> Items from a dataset
———

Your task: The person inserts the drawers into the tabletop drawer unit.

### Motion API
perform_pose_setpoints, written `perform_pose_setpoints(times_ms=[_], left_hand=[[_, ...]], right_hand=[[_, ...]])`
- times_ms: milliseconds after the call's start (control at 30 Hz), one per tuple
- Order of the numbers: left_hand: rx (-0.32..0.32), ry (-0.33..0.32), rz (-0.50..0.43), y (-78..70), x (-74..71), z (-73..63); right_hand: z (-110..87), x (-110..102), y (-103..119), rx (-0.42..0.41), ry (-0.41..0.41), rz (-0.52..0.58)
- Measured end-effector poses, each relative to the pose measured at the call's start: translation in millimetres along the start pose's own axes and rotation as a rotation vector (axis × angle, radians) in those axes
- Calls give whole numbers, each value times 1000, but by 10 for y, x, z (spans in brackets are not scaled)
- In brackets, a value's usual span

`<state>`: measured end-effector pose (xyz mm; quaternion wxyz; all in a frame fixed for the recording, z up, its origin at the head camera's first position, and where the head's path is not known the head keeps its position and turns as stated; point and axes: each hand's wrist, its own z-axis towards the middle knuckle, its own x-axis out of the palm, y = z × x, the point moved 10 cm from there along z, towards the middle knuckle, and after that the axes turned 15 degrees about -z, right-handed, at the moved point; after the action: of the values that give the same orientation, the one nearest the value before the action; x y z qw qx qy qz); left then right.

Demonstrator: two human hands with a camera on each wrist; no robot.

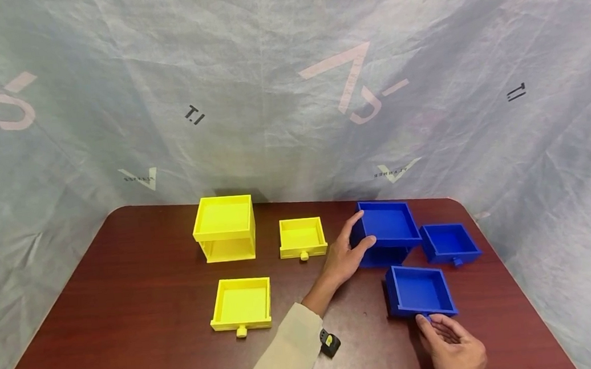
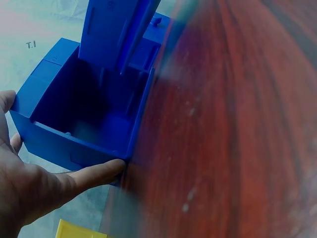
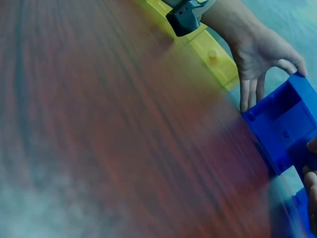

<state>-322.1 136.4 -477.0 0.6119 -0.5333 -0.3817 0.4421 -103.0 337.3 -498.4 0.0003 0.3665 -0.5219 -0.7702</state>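
Note:
My left hand [image 1: 343,258] grips the left side of a blue drawer cabinet [image 1: 390,223], its thumb near the front edge. The cabinet has a shallow tray top and an open front, with a dark hollow inside in the left wrist view. In front of that opening, my right hand [image 1: 455,347] pinches the small knob of a blue drawer [image 1: 420,291]. The drawer is tilted, its back end towards the cabinet. A second blue drawer [image 1: 449,241] rests on the table just right of the cabinet, knob facing me.
A yellow cabinet [image 1: 224,219] with an open front stands at the back left. One yellow drawer [image 1: 301,234] sits to its right, another yellow drawer [image 1: 243,303] in front of it. Behind the dark red table [image 1: 128,299] hangs a grey printed sheet [image 1: 247,85].

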Motion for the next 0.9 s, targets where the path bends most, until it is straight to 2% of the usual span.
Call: perform_pose_setpoints(times_ms=[300,600,900], left_hand=[[4,-4,-7,9,3,13],[-11,-15,12,21,-13,22],[-16,-10,4,10,-19,15]], right_hand=[[-11,86,49,14,71,-30],[-11,172,58,37,125,-131],[10,276,83,43,193,-117]])
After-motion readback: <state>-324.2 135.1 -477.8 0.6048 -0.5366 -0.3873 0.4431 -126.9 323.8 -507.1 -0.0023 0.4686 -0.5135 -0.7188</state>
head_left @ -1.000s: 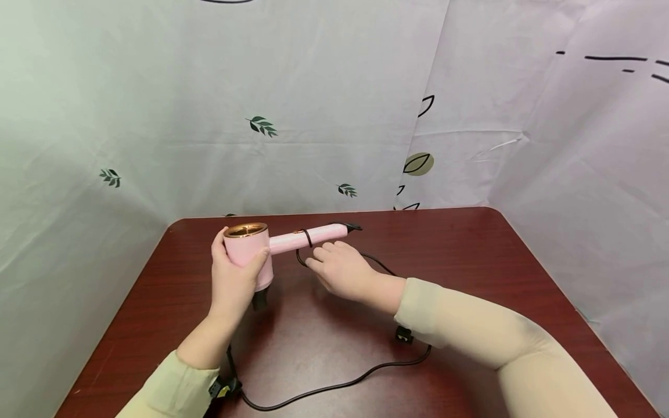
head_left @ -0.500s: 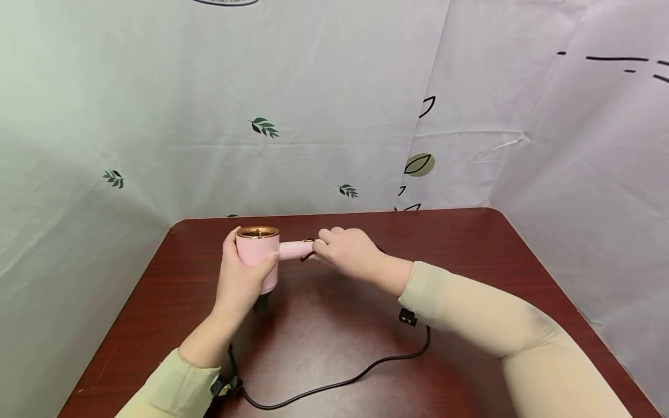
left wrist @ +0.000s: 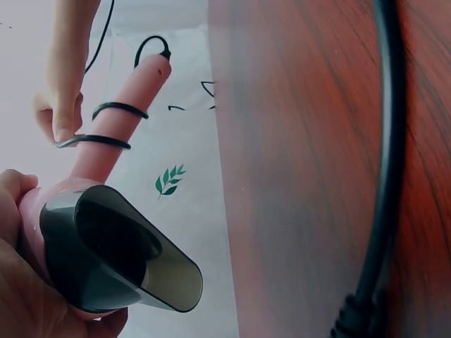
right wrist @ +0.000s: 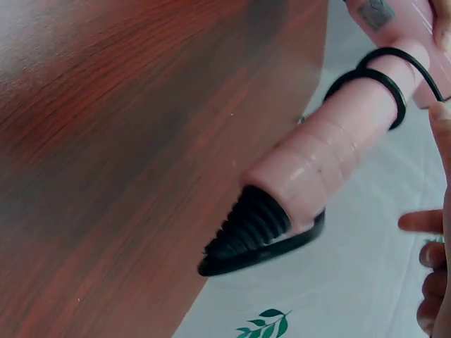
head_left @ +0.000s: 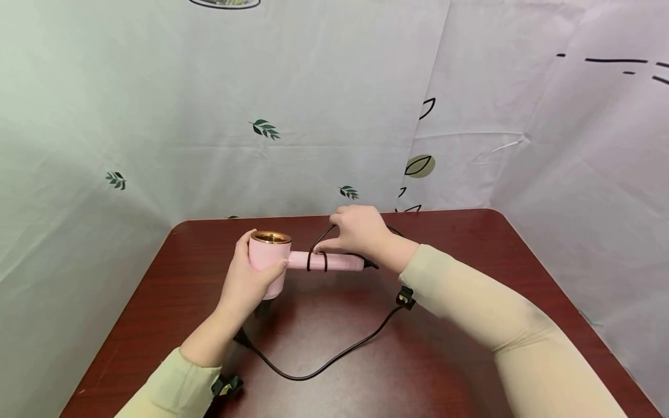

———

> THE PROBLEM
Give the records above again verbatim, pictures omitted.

> ANSWER SECTION
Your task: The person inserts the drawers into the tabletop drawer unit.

### Motion API
perform_pose_setpoints, written `perform_pose_setpoints(times_ms=[_], left_hand=[[_, ...]], right_hand=[[_, ...]])`
- times_ms: milliseconds after the call's start (control at 30 Hz), one per tuple
- Order of the numbers: left_hand: rx (-0.32..0.32), ry (-0.33..0.32), rz (-0.50..0.43), y (-78..70), x (-74..71), z (-73..63); right_hand: z (-110..87), x (-110..102), y (-103..119), rx (-0.42..0.41), ry (-0.41..0.41), rz (-0.52..0.58)
- Measured end-effector poses, each relative to the pose measured at the call's start: translation in millimetres along the start pose's own axes and rotation as a rotation vector (axis × angle, radians) in those axes
- Calls give whole numbers, each value times 1000, but by 10 for y, x, z (spans in brackets are not scaled)
- In brackets, a value's usual span

`<state>`: measured end-effector pose (xyz mm; quaternion wxyz; all in a frame fixed for the recording, z up, its origin at the head camera's first position, and where the head's path is not known the head keeps its position and turns as stated; point and axes: each hand's wrist, its own z-axis towards the middle knuckle, its own x-axis out of the palm, y = z × x, the point moved 10 cm from there along z, towards the middle knuckle, and after that the axes turned 15 degrees about -z, right-handed, at the moved point; after the action: of the values that give the same orientation, the one nearest the value before the action; x y z qw qx qy qz); left then right.

Demonstrator: two human hands with a camera on each wrist; no robot.


<state>-322.1 136.4 -477.0 0.6119 -0.5333 -0.3817 0.4421 -103.0 337.3 -498.4 0.0003 0.3665 -0.5219 -0.7702</state>
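Note:
My left hand [image 1: 343,258] grips the left side of a blue drawer cabinet [image 1: 390,223], its thumb near the front edge. The cabinet has a shallow tray top and an open front, with a dark hollow inside in the left wrist view. In front of that opening, my right hand [image 1: 455,347] pinches the small knob of a blue drawer [image 1: 420,291]. The drawer is tilted, its back end towards the cabinet. A second blue drawer [image 1: 449,241] rests on the table just right of the cabinet, knob facing me.
A yellow cabinet [image 1: 224,219] with an open front stands at the back left. One yellow drawer [image 1: 301,234] sits to its right, another yellow drawer [image 1: 243,303] in front of it. Behind the dark red table [image 1: 128,299] hangs a grey printed sheet [image 1: 247,85].
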
Motion for the next 0.9 s, targets where the path bends most, until it is straight to 2% of the usual span.
Call: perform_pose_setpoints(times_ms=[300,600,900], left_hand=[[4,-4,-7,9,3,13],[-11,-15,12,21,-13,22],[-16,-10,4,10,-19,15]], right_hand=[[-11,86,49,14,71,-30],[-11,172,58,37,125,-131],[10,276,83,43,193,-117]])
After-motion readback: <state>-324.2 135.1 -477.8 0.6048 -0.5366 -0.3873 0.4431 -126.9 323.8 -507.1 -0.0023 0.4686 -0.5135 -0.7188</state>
head_left @ -1.000s: 
head_left @ -0.500s: 
left wrist @ +0.000s: 
right wrist @ +0.000s: 
head_left @ +0.000s: 

The exercise was worked through completely.